Como ministro de Interior, Mohamed bin Nayef era un gran aliado de Washington en la guerra contra ISIS y Al Qaeda. Sufrió uno de los atentados más extraños que uno pueda imaginarse cuando un yihadista detonó cerca de él una bomba que llevaba escondido en el recto. El lugar elegido para guardar la bomba fue efectivo para superar los controles de seguridad, pero no tanto para matar a Nayef, que sólo resultó herido.

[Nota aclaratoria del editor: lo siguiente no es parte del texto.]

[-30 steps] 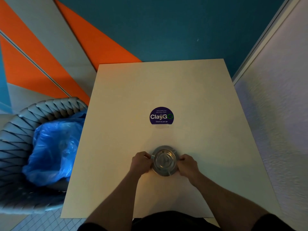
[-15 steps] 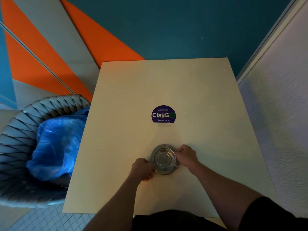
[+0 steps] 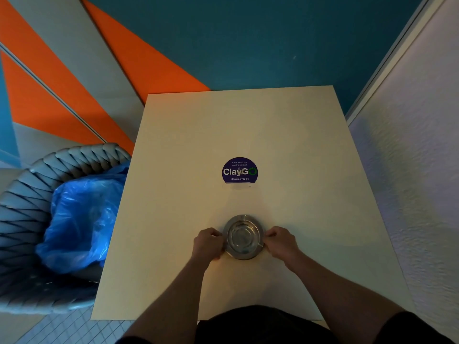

Ahora, EEUU ya no le echará de menos. Todo es distinto con Donald Trump. El presidente volvió de su visita a Arabia Saudí derrochando elogios al rey saudí. Agradeció la compra de armamento con un apoyo decidido a las denuncias contra Qatar. Es cierto que el Pentágono y el Departamento de Estado hicieron como si Trump no hubiera dicho nada, pero las relaciones del presidente con los gobernantes saudíes parecen excelentes. La familia Trump, con el inevitable yerno Jared Kushner al frente, y la familia Salmán están condenadas a entenderse. El nombramiento de un piloto de 28 años como embajador saudí en EEUU sólo porque es hermano de MbS, confirma que por ambos lados la perspectiva es que estas dos dinastías familiares pretenden establecer relaciones personales que estén por encima de los intereses de ambos países.
MbS, con su nombre con iniciales como si fuera un ejemplo de modernidad, es el símbolo de la disposición saudí a llevar la guerra contra Irán a todos los conflictos de Oriente Medio, una garantía segura de años o décadas de sangre y violencia.